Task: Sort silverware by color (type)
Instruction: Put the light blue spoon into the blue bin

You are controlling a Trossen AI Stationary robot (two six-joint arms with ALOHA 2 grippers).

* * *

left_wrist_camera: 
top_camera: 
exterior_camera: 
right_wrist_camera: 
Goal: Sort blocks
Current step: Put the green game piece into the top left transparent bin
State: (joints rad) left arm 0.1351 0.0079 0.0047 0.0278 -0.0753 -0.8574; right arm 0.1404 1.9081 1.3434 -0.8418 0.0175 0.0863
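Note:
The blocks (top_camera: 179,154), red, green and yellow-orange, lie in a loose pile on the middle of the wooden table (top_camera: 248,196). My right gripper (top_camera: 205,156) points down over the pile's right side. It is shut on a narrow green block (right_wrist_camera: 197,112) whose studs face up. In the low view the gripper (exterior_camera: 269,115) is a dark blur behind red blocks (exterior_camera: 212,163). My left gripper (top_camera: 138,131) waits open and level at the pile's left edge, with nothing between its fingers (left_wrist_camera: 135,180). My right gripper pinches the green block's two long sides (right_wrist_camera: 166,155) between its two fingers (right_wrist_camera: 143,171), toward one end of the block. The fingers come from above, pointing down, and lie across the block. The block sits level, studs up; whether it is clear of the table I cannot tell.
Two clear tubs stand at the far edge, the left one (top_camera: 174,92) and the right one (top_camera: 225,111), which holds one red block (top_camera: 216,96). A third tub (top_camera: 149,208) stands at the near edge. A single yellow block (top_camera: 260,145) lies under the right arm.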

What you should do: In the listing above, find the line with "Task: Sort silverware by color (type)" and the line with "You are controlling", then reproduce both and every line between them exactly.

Result of this exercise:
Task: Sort silverware by color (type)
Instruction: Put the light blue spoon into the blue bin

You are controlling a Trossen AI Stationary robot (two six-joint arms with ALOHA 2 grippers).

Nothing more is required for this exercise.